Worse yet, why would you purposely increase your bond exposure now?
My bond exposure is roughly 12.4% of my overall portfolio (age = 36) (excluding tiny positions in pssst Wellesley and Wellington)

Of that, about 35% of it is in I-series savings bonds, maybe 4% in Muni ETFs, 3% in a few bond ETFs and 58% in various preferred stocks.

I had liquidated most of my bond ETFs over the past few months in anticipation of the yield curve rise (some sold at the right time, a few others I waited too long), but I have added a few preferred stocks over the past few months. My reasons for adding those is because the rates range from 7%-8%+, and I was willing to add a few higher yielders (with some higher risk involved) to spruce up the overall portfolio yield.

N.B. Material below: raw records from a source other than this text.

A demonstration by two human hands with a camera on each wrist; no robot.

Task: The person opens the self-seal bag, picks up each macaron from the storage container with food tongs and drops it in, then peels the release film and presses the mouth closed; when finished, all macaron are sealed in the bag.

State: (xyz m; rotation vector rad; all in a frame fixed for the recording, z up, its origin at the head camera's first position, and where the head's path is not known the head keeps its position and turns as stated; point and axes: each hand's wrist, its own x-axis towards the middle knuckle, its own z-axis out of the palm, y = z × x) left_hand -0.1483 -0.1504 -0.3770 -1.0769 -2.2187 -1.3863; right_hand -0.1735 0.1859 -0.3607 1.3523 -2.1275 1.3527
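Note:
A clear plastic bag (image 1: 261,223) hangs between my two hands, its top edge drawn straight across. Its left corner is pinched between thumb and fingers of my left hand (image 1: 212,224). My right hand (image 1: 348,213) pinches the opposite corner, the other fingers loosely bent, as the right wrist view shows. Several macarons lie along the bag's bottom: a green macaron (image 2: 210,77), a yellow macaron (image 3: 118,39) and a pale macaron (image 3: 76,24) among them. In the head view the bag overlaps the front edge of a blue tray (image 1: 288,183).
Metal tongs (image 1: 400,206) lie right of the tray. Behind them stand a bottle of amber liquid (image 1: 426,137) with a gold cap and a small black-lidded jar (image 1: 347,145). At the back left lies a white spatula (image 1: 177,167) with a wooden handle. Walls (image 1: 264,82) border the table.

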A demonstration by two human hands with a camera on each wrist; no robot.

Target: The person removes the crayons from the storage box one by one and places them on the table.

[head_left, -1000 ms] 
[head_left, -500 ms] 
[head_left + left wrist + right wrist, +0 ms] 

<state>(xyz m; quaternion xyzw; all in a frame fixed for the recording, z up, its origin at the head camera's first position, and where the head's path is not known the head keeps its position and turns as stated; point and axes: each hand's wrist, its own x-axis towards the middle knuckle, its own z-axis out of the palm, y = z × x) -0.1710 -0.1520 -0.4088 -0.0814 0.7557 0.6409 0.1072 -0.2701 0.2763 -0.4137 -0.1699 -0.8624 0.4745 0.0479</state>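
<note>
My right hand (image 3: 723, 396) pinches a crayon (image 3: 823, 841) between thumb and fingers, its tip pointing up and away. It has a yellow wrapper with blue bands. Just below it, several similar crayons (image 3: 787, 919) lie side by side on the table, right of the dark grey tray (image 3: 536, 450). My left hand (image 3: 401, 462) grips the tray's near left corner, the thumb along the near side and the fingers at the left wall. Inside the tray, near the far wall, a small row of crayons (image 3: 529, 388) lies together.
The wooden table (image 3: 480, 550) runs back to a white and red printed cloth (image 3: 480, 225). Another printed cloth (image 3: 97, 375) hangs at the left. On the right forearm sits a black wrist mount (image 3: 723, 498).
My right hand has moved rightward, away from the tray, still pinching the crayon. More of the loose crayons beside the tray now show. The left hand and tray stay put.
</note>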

These preferred stock fixed income positions, while somewhat vulnerable to other yields, don't fluctuate as much compared to the yield curve (unless rates go crazy and 10 year treasuries spike to 10%!). Since I purchased them at par or slightly under, I don't have a problem holding them for a long time, and don't have to worry about a fund manager selling them off when the coupon is at $.80 on the dollar and decimating the NAV of the fund.

The yields on the preferred stocks are high enough to handle most foreseeable rate curve advances in the future. And if rates jump THAT much higher, my overall fixed income position is relatively low, so I can just add some more fixed income to my portfolio at the higher yields and average things out.